In Algernon Charles Swinburne's poem, "The Leper," the speaker is a scribe who had long desired a woman in the royal house where he is employed. When she contracts leprosy, she is deserted by all others. The scribe then takes care of her, and has an arguably necrophilic relationship with her.
The song "Virginia Madison" by American Punk band, Strung Out, details a man's affair with his recently deceased lover, whom he killed.
Published in 1930, William Faulkner's "A Rose for Emily" tells the story of a lonely house ridden woman named Emily Grierson who deals with the strange circumstances of the man she loves, and her secret world of necrophilia. The My Chemical Romance song To The End is based on this story.
The 1994 Cormac McCarthy novel Child of God is a dark tale of a man who takes up life in a cave where he stores the corpses of his victims, and is one of the most remarkably sympathetic depictions of necrophilia in literature. The story is, however, more focused on extreme social alienation and the relationship we have with the outcast.
In Canadian author Barbara Gowdy's short story "We So Seldom Look On Love", a funeral parlour employee learns how to make the penises of recently dead men erect, and she commits sexual acts on the corpses until she is caught. In 1996, the story was adapted into the film Kissed.
A Japanese sub genre of both horror and pornography called ero guro or "erotic grotesque" often deals with necrophilia.
The thrash metal band Slayer recorded a song entitled 'Necrophiliac' for their 1985 album Hell Awaits. It is one of Slayer's most controversial songs and the first song detailing the acts of necrophilia known.

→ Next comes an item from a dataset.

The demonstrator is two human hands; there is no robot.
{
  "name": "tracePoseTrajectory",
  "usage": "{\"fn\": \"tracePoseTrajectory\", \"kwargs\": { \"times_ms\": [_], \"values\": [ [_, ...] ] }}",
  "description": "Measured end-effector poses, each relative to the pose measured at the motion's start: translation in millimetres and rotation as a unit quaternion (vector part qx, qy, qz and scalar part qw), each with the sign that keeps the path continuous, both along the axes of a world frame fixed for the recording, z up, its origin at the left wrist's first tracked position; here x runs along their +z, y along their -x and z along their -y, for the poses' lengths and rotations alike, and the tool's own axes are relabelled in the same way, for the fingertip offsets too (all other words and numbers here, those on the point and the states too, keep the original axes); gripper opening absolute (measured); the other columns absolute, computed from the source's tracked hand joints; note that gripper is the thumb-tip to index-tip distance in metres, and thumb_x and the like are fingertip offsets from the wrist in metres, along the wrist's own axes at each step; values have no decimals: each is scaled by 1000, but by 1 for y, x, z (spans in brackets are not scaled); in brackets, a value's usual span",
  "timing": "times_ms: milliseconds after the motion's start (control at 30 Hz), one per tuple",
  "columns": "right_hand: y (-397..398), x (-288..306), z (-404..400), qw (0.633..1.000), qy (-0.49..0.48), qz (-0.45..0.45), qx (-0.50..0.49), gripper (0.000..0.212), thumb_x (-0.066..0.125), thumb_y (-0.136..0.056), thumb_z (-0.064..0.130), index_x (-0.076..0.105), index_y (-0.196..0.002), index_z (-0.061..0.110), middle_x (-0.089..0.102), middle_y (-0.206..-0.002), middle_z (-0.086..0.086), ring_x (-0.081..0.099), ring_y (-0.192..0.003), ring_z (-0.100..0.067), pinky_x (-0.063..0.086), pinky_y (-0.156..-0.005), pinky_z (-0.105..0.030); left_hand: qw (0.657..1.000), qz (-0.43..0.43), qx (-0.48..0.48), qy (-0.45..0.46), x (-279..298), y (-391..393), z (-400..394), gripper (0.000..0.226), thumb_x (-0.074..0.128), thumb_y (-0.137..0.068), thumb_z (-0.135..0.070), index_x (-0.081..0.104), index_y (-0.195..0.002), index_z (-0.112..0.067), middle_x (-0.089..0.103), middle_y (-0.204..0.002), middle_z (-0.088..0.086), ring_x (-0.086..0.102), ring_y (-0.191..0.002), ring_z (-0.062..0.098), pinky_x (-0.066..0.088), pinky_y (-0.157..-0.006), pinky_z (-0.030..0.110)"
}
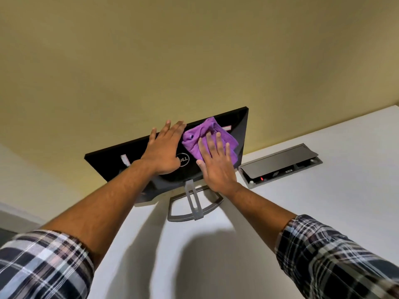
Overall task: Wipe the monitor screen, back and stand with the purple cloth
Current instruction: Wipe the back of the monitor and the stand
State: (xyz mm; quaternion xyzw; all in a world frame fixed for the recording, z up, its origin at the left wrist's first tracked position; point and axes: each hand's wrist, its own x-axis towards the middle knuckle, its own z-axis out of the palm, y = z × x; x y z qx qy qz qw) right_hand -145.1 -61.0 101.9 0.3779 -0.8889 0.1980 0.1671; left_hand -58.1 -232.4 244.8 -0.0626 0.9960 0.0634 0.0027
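A black monitor (112,160) stands on the white desk (323,190) with its glossy back, bearing a round logo, turned toward me. Its grey open-frame stand (194,203) rests on the desk below it. My left hand (165,151) lies flat with fingers spread on the back of the monitor near the top edge. My right hand (216,162) presses the bunched purple cloth (210,131) flat against the back, right of the logo. The screen side is hidden.
A grey cable box (280,164) with its lid raised is set into the desk right of the monitor; a small red light shows inside. A yellow wall (194,61) rises behind. The desk's left edge runs near the monitor's left side.
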Motion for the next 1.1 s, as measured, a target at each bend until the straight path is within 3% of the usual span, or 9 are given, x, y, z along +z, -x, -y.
{"fn": "tracePoseTrajectory", "kwargs": {
  "times_ms": [200, 433, 567, 633, 833, 900, 1000, 1100],
  "values": [
    [25, 1, -6, 1000, 27, -6, -3, 76, 54, -103, 20, 13, -167, 18, 0, -176, -7, -6, -162, -34, 16, -125, -68, 1000, -15, 9, -10, 1, 4, 1, 107, 64, -75, -5, 3, -161, -26, 5, -169, -6, -8, -156, 18, -6, -123, 52],
    [47, 22, -3, 972, 162, 90, -143, 70, 44, -108, 26, 6, -167, 17, -12, -175, -6, -9, -162, -32, 18, -127, -62, 999, -29, 16, -14, -2, 7, 3, 108, 68, -75, -6, 5, -160, -29, 8, -169, -6, -6, -156, 18, -7, -124, 51],
    [28, 20, 15, 995, 99, -1, 2, 69, 44, -106, 28, 14, -168, 19, -2, -176, -6, -8, -162, -33, 11, -128, -63, 999, -40, 25, -10, -4, 9, 4, 107, 70, -73, -10, 8, -159, -25, 12, -168, -3, -4, -156, 18, -8, -124, 52],
    [32, 15, 13, 996, 82, -23, 16, 70, 48, -106, 28, 17, -168, 18, 2, -176, -6, -5, -162, -32, 14, -127, -62, 999, -45, 24, -10, -4, 10, 3, 107, 71, -73, -10, 9, -159, -25, 14, -168, -3, -3, -156, 18, -8, -124, 52],
    [58, 31, 7, 956, 218, 113, -159, 67, 38, -109, 30, 6, -167, 16, -5, -176, -9, -11, -161, -32, 19, -128, -60, 998, -46, 26, -32, -3, 11, 5, 108, 73, -76, -9, 8, -159, -32, 12, -168, -8, -4, -155, 15, -12, -123, 48],
    [41, 34, 20, 965, 217, 93, -114, 66, 36, -109, 28, 7, -167, 19, -8, -175, -5, -12, -161, -33, 12, -129, -61, 998, -46, 28, -28, -4, 10, 6, 108, 72, -75, -9, 8, -160, -30, 12, -168, -7, -5, -155, 16, -11, -124, 49],
    [6, 19, 38, 992, 124, 21, 21, 63, 37, -107, 28, 18, -166, 19, -2, -176, -4, -7, -162, -33, 8, -128, -62, 998, -49, 23, -20, -6, 7, 5, 107, 71, -73, -11, 9, -160, -24, 13, -168, -4, -7, -155, 16, -10, -124, 51],
    [16, 12, 30, 994, 104, -7, 29, 64, 38, -107, 30, 17, -166, 19, 0, -176, -3, -5, -162, -31, 13, -128, -61, 998, -50, 20, -23, -6, 5, 3, 107, 71, -74, -11, 8, -160, -25, 12, -168, -4, -7, -155, 15, -9, -124, 52]
  ]
}}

The opening line of the Cradle of Filth song "Lord Abortion" from their album Midian, ("care for a little necrophilia, hm?") is a quote from Terry Gilliam's Brazil (voiced by Kim Greist in the film but delivered on the song by Toni King, the wife of the band's vocalist/co-creator Dani Filth).
The video for Tom Petty's song Mary Jane's Last Dance depicts him stealing a corpse of a woman (played by Kim Basinger) from a morgue for a dinner date, clothing her in a wedding dress. Later, Petty is shown carrying her to a rocky shore and throwing her into the sea. In an ending both erotic and macabre, Basinger is seen floating in the water with her eyes open.